Task instructions: Set down, please, without alteration, the lines of the entries below from the first through the one containing "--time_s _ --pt".

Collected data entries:
----
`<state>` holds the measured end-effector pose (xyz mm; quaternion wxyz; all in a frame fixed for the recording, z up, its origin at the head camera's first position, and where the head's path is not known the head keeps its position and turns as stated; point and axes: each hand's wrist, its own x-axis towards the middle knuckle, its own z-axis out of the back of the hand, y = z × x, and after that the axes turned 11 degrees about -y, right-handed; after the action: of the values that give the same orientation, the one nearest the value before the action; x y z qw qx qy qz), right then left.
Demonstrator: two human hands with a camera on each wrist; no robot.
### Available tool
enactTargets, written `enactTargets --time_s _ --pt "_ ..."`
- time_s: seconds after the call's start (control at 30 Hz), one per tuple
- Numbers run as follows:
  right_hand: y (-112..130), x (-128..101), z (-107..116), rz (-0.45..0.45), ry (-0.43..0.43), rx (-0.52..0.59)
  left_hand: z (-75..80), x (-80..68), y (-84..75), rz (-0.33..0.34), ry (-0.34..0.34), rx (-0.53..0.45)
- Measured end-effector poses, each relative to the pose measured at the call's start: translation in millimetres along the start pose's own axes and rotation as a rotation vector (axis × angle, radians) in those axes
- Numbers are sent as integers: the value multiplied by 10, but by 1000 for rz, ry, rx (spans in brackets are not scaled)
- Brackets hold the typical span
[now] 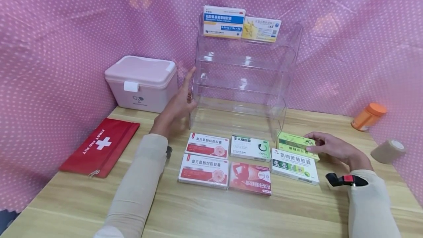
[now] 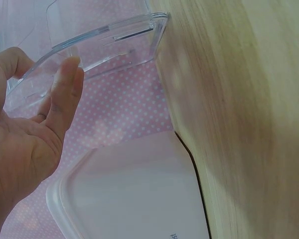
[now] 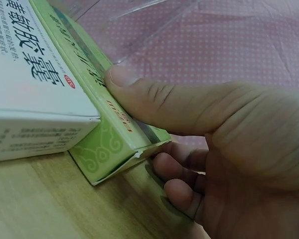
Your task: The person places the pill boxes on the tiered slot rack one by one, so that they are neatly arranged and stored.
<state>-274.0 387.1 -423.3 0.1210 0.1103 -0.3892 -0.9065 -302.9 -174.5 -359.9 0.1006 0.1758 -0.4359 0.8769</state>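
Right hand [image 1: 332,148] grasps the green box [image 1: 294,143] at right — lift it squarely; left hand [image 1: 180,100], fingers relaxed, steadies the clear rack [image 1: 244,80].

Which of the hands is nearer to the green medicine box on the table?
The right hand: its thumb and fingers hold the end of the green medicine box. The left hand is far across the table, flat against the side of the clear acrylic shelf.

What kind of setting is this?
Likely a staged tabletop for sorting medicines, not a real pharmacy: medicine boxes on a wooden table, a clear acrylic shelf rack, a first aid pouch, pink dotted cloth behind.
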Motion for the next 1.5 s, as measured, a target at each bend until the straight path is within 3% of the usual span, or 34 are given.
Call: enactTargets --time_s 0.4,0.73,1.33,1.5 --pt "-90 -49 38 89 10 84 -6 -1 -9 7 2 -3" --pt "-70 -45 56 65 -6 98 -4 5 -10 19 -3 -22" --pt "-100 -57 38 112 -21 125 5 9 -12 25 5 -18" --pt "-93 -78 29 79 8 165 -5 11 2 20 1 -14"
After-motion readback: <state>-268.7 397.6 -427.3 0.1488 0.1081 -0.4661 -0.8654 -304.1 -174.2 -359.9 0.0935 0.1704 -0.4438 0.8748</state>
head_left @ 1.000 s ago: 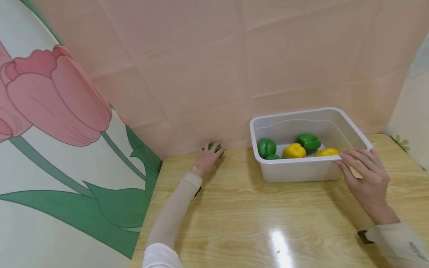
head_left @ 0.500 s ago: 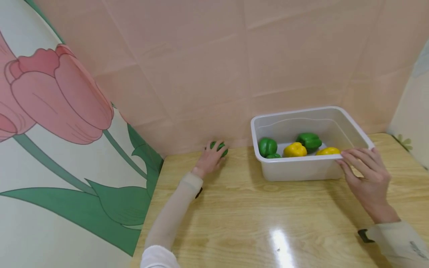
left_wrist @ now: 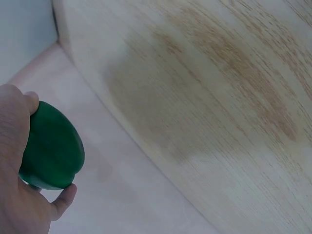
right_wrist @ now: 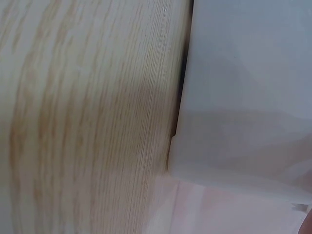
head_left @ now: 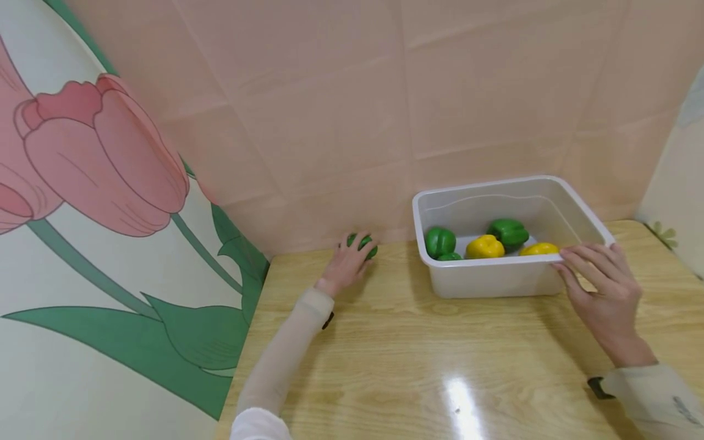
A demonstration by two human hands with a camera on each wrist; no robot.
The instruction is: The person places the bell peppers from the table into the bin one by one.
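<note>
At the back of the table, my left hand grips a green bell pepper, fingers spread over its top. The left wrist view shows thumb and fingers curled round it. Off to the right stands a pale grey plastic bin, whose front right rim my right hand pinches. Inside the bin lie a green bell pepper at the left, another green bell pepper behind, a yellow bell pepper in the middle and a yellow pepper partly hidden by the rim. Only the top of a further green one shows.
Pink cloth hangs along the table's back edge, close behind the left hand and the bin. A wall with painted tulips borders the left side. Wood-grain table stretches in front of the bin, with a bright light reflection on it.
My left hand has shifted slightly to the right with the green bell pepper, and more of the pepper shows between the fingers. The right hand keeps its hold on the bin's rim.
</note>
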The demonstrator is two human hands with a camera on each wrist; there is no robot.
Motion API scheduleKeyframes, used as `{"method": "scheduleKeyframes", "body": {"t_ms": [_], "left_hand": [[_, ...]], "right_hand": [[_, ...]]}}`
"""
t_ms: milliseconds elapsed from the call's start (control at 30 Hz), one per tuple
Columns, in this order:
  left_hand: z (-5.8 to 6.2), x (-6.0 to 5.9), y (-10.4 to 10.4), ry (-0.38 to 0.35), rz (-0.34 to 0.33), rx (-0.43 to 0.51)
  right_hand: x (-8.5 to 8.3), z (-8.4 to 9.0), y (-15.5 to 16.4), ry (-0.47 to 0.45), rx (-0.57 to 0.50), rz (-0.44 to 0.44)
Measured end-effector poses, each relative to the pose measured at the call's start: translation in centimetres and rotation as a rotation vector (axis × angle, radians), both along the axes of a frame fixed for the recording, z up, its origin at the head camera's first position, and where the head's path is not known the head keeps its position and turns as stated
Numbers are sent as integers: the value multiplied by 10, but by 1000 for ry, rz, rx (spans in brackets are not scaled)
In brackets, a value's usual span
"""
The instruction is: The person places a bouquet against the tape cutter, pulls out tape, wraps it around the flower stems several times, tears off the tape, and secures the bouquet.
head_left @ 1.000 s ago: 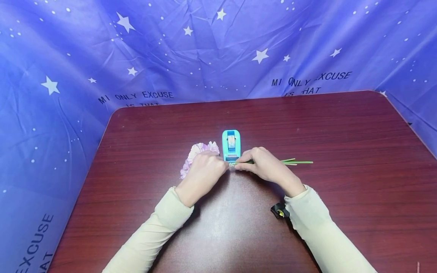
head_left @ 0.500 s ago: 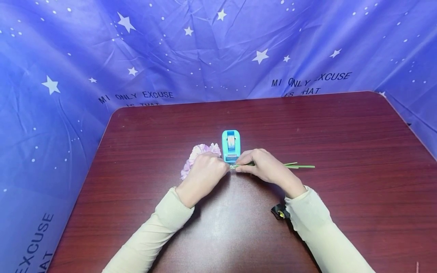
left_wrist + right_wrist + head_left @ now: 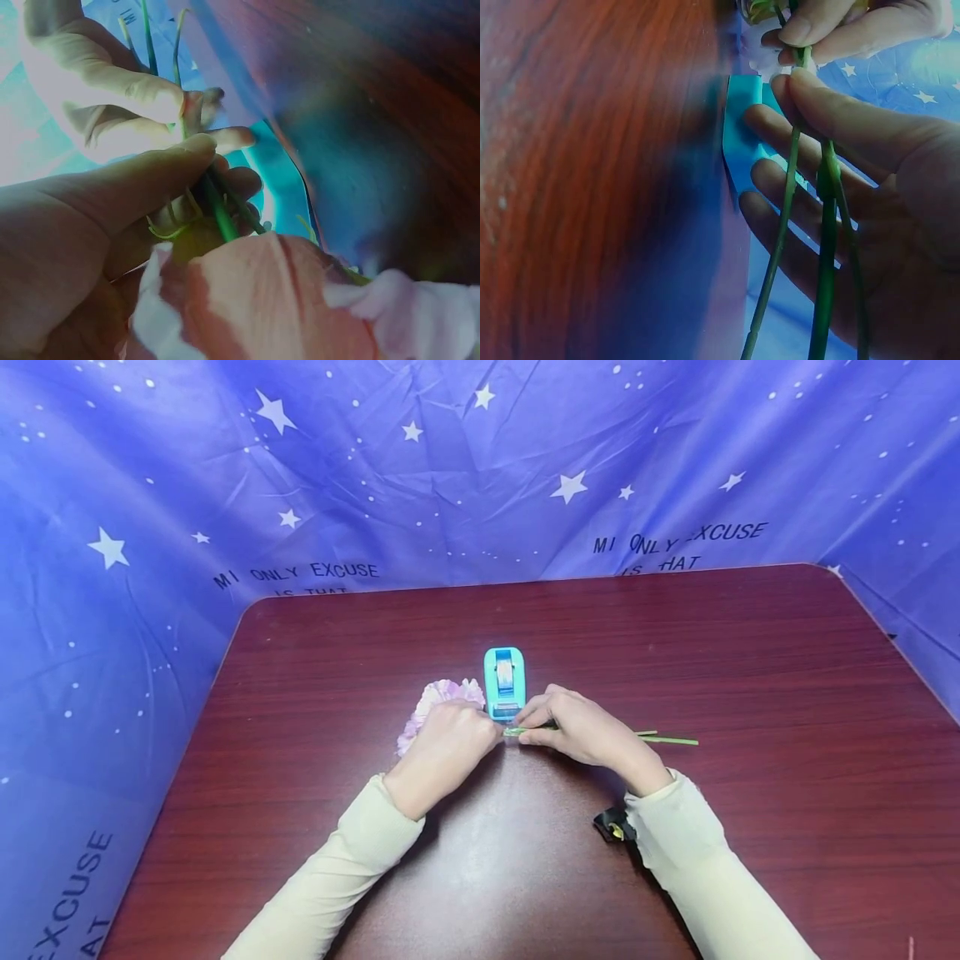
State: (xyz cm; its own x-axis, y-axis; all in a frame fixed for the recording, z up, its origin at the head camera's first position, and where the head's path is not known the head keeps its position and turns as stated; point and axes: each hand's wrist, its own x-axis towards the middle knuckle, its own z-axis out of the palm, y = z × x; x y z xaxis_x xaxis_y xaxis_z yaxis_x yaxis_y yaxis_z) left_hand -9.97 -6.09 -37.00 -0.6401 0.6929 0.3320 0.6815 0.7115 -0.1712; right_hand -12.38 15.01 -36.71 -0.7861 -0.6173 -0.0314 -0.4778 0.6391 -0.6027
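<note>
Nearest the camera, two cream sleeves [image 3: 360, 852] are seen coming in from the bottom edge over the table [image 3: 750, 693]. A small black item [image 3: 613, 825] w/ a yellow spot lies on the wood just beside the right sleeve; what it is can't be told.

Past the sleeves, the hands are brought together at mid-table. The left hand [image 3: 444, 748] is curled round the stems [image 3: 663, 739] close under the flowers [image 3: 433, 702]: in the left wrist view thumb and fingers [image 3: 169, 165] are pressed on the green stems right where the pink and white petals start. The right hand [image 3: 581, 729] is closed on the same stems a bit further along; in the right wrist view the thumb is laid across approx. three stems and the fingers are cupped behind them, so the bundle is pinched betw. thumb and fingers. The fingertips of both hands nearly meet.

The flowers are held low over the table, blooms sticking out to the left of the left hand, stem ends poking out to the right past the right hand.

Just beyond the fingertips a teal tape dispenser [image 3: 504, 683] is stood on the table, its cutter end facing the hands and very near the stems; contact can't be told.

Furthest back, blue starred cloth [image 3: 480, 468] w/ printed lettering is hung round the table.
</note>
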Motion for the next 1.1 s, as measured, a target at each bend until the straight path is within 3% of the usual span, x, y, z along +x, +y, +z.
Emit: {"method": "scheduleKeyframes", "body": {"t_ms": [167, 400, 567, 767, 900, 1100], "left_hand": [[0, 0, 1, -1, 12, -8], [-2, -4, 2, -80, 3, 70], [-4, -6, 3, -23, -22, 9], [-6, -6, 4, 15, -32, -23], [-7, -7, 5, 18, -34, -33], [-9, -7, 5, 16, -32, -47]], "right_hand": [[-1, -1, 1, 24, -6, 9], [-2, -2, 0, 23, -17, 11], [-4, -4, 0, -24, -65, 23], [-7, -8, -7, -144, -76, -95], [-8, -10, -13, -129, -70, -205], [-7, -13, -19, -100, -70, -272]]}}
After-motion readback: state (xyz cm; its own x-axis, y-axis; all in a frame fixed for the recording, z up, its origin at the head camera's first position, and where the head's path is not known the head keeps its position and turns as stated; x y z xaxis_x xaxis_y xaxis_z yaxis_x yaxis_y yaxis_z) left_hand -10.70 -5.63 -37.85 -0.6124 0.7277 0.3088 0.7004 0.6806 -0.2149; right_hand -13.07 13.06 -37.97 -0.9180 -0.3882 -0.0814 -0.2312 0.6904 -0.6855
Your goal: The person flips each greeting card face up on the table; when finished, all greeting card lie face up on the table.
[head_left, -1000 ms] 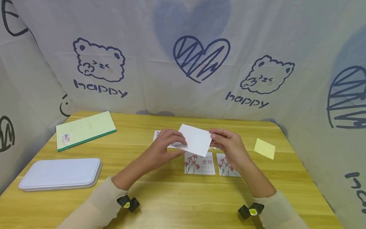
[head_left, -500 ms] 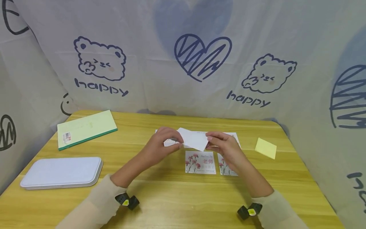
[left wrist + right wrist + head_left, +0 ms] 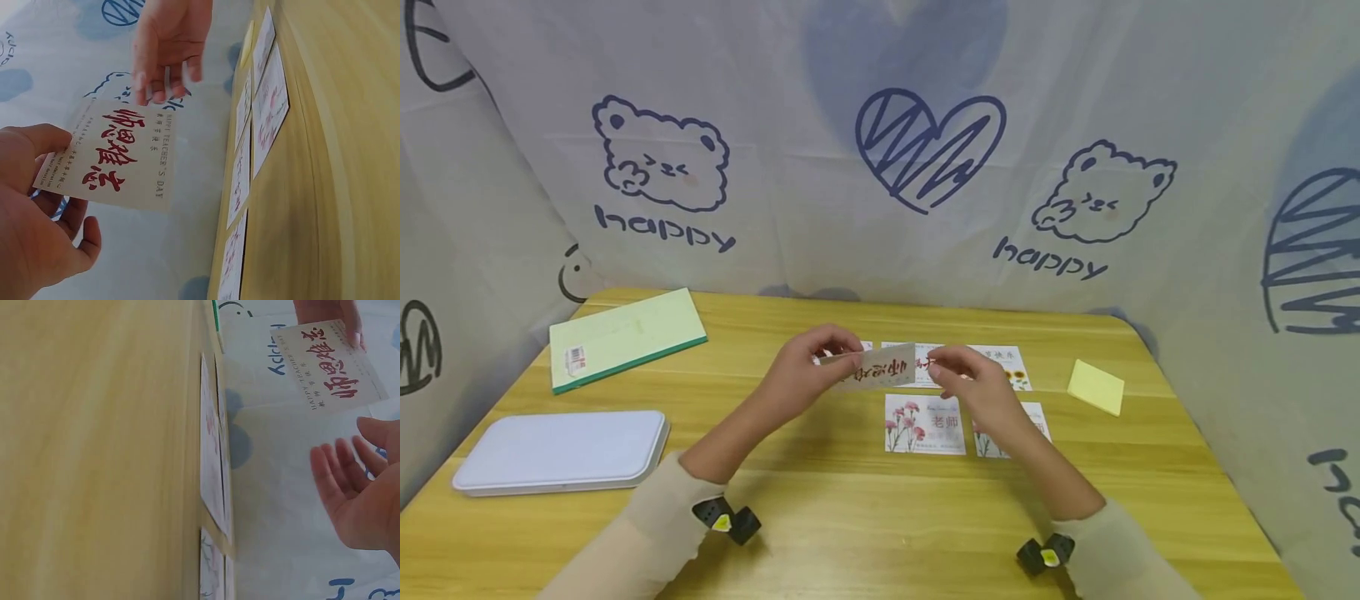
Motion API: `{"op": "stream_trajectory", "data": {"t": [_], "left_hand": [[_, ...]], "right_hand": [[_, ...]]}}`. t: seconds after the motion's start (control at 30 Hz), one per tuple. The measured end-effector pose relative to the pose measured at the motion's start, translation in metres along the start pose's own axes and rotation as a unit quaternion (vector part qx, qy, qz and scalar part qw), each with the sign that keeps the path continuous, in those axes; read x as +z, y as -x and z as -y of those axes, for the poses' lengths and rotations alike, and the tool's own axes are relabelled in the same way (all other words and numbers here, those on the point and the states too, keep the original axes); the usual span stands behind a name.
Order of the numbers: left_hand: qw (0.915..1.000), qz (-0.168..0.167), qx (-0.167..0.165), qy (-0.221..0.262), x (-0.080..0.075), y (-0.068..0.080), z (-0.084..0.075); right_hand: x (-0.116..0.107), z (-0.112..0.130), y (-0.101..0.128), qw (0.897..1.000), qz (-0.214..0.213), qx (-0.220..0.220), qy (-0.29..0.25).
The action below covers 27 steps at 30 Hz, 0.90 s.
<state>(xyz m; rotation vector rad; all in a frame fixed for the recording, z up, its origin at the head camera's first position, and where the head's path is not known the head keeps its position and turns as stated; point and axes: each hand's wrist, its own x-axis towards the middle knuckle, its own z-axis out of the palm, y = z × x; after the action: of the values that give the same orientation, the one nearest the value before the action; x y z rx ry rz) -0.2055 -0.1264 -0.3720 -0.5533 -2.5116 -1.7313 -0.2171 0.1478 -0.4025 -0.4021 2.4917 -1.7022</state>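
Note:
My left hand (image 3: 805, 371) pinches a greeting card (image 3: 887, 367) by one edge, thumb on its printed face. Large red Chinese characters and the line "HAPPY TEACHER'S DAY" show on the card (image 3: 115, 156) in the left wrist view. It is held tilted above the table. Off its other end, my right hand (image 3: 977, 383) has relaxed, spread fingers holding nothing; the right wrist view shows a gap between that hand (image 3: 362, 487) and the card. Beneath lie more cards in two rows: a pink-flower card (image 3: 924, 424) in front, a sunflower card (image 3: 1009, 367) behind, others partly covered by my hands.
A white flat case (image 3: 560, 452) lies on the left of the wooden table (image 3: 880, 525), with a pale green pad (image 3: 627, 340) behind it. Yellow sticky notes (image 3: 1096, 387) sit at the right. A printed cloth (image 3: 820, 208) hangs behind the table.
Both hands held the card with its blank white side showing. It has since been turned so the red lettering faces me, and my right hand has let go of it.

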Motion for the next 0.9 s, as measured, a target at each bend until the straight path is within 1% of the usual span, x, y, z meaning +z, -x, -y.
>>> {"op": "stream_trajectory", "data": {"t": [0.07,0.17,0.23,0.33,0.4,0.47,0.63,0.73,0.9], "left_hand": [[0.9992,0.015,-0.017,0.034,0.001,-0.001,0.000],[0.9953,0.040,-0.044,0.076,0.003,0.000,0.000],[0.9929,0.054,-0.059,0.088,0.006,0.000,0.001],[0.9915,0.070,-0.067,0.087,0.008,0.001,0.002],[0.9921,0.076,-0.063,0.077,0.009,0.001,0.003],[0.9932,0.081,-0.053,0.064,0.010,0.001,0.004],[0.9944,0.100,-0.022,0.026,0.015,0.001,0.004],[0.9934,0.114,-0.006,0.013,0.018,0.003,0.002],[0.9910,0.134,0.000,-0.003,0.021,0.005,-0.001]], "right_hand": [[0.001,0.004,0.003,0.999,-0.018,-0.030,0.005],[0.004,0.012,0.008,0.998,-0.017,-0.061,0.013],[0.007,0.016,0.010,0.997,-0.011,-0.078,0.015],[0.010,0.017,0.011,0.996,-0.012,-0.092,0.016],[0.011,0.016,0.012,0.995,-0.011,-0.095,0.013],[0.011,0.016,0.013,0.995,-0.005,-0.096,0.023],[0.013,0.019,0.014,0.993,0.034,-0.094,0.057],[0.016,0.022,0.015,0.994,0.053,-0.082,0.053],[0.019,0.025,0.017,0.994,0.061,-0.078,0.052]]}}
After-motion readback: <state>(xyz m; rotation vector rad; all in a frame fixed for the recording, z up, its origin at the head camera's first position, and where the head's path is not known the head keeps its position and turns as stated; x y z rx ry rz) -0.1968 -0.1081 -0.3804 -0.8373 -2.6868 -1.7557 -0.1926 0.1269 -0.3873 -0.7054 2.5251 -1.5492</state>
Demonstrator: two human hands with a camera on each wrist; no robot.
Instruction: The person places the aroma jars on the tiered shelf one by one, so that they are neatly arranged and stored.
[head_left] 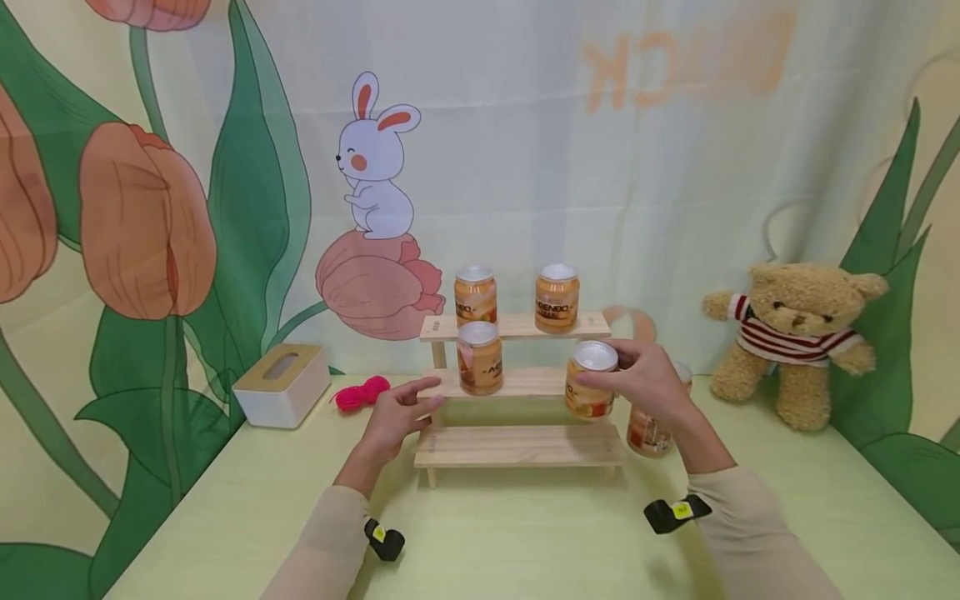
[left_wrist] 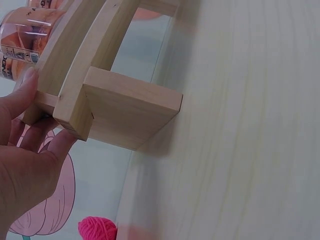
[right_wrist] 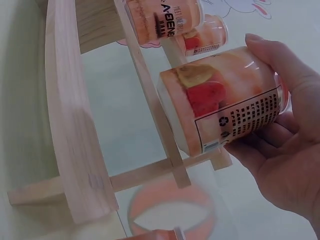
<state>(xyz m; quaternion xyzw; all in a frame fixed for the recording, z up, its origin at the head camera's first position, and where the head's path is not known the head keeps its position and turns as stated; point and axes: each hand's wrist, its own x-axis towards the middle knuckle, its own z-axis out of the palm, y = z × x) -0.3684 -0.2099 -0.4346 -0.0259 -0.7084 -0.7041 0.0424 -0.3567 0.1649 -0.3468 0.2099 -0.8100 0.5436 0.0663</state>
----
Reply to the exercise:
`<state>` holds the measured end-effector pose (xyz mm; quaternion wxyz; all in a frame fixed for the recording, z up, its origin at the head camera's first position, and where the head's path is not known the head keeps its position and turns as stated; point and axes: each hand's wrist, its own x-axis towards the middle knuckle, its own z-axis out of the back of the hand, y = z × x, and after that the axes turned 11 degrees about -y, right-handed; after the action: of the values that give the same orientation, the one nearest the value before the action; x y z qw qx qy qz), right then left.
Demonstrator: two human hands with a camera on each wrist; no robot.
### Available tool
enactTargets, written `enactTargets --time_s _ --pt "_ ..."`

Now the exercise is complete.